Copy out exactly the lines from the line containing "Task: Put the" to the end of the listing.

[COLLECTED DATA — start]

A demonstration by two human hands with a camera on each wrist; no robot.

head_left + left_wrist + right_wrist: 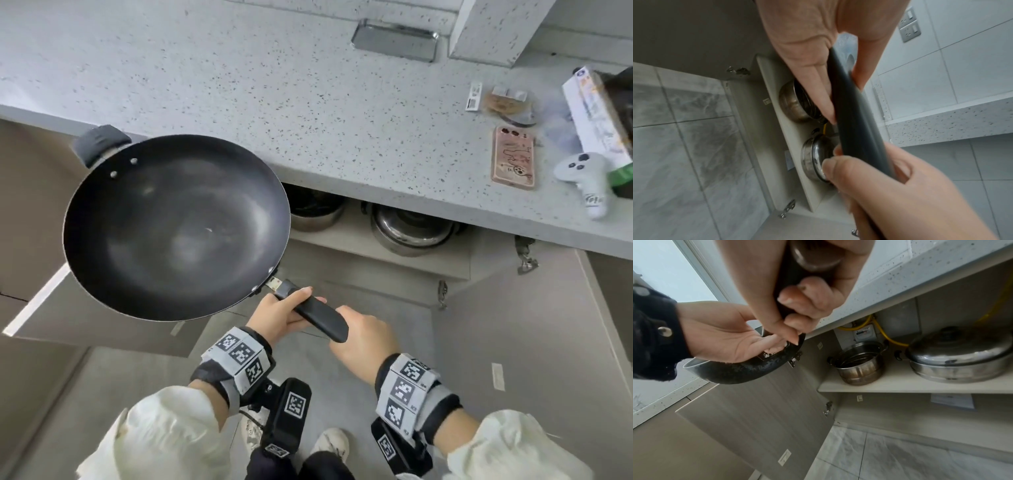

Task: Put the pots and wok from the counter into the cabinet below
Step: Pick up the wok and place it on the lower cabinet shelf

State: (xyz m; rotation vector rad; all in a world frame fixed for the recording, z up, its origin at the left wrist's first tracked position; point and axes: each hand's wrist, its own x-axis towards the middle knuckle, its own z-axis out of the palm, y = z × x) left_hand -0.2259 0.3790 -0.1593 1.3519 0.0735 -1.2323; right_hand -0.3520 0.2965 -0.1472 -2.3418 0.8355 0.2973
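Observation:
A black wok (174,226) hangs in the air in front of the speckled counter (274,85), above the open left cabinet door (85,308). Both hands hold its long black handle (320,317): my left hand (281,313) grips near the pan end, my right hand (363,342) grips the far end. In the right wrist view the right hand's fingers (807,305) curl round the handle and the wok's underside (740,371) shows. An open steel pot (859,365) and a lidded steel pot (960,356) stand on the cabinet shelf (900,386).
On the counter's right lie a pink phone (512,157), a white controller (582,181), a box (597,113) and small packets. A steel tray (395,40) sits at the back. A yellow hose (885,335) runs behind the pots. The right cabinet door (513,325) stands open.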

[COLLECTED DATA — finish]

• WRITTEN RESPONSE:
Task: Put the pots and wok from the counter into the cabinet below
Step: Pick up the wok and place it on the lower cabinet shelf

State: (xyz m; rotation vector rad; all in a world frame fixed for the recording, z up, its origin at the left wrist's first tracked position; point and axes: each hand's wrist, its own x-axis towards the middle knuckle, its own z-axis out of the palm, y = z × x) left_hand -0.2259 0.3790 -0.1593 1.3519 0.0735 -1.2323; right_hand -0.3520 0.2965 -0.1472 -2.3418 0.8355 0.2973
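Observation:
A black wok (174,226) hangs in the air in front of the speckled counter (274,85), above the open left cabinet door (85,308). Both hands hold its long black handle (320,317): my left hand (281,313) grips near the pan end, my right hand (363,342) grips the far end. In the right wrist view the right hand's fingers (807,305) curl round the handle and the wok's underside (740,371) shows. An open steel pot (859,365) and a lidded steel pot (960,356) stand on the cabinet shelf (900,386).
On the counter's right lie a pink phone (512,157), a white controller (582,181), a box (597,113) and small packets. A steel tray (395,40) sits at the back. A yellow hose (885,335) runs behind the pots. The right cabinet door (513,325) stands open.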

Nothing more remains to be added to the answer.